**Provided data:**
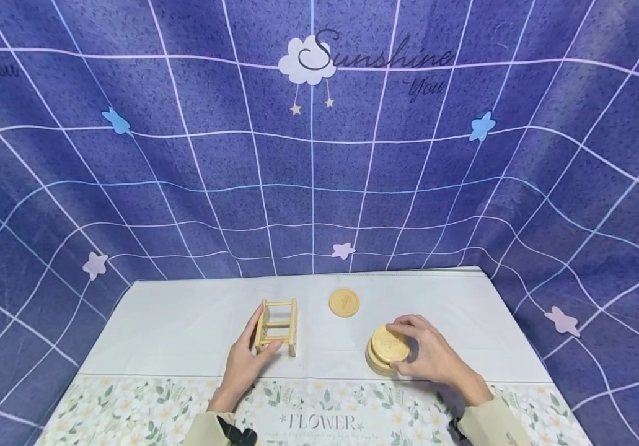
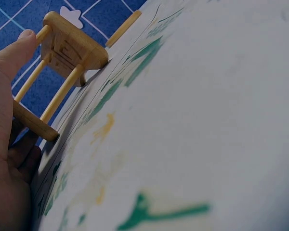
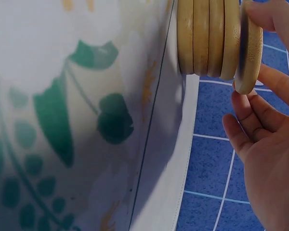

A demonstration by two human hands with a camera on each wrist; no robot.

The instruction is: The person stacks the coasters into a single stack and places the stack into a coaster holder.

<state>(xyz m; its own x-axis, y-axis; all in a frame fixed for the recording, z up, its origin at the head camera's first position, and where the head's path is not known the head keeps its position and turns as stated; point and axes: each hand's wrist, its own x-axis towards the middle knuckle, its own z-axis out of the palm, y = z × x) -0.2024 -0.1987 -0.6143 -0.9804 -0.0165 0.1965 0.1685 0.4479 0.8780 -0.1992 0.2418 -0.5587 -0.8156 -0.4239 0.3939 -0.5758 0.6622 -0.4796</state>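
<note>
In the head view my left hand [image 1: 243,367] grips a small wooden coaster holder [image 1: 294,328], fingers along its left side and thumb at the near end. The left wrist view shows the holder's end panel [image 2: 70,45] with carved marks, joined by thin rods, and my thumb tip on one rod. My right hand [image 1: 435,354] pinches a round wooden coaster [image 1: 390,344] between thumb and fingers. That coaster sits tilted at the top of a stack of coasters [image 3: 201,38], with a gap opening on one side in the right wrist view.
A single round coaster [image 1: 344,303] with dark lettering lies flat further back, between the two hands. The white tabletop [image 1: 196,322] has a floral strip [image 1: 146,402] along its front. A blue gridded curtain [image 1: 274,161] rises behind and at both sides.
</note>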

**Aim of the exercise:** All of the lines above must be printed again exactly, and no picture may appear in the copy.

**Exercise answer:**
A demonstration by two human hands with a camera on each wrist; no robot.

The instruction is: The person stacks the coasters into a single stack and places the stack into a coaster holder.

<state>(xyz m; its own x-axis, y-axis; all in a frame fixed for the recording, z up, its origin at the head camera's first position, and where the head's path is not known the head keeps its position and turns as stated; point and axes: each hand's wrist, its own x-axis towards the middle knuckle, its own z-axis out of the palm, y = z × x) -0.2024 -0.1987 -0.6143 -0.9804 -0.0165 0.1965 0.1685 0.4479 0.8780 -0.1992 0.2418 -0.5587 -0.8156 -0.4239 0.3939 -0.5758 0.6622 -0.4796</state>
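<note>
In the head view my left hand [image 1: 243,367] grips a small wooden coaster holder [image 1: 294,328], fingers along its left side and thumb at the near end. The left wrist view shows the holder's end panel [image 2: 70,45] with carved marks, joined by thin rods, and my thumb tip on one rod. My right hand [image 1: 435,354] pinches a round wooden coaster [image 1: 390,344] between thumb and fingers. That coaster sits tilted at the top of a stack of coasters [image 3: 201,38], with a gap opening on one side in the right wrist view.
A single round coaster [image 1: 344,303] with dark lettering lies flat further back, between the two hands. The white tabletop [image 1: 196,322] has a floral strip [image 1: 146,402] along its front. A blue gridded curtain [image 1: 274,161] rises behind and at both sides.
</note>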

The output above is the complete answer.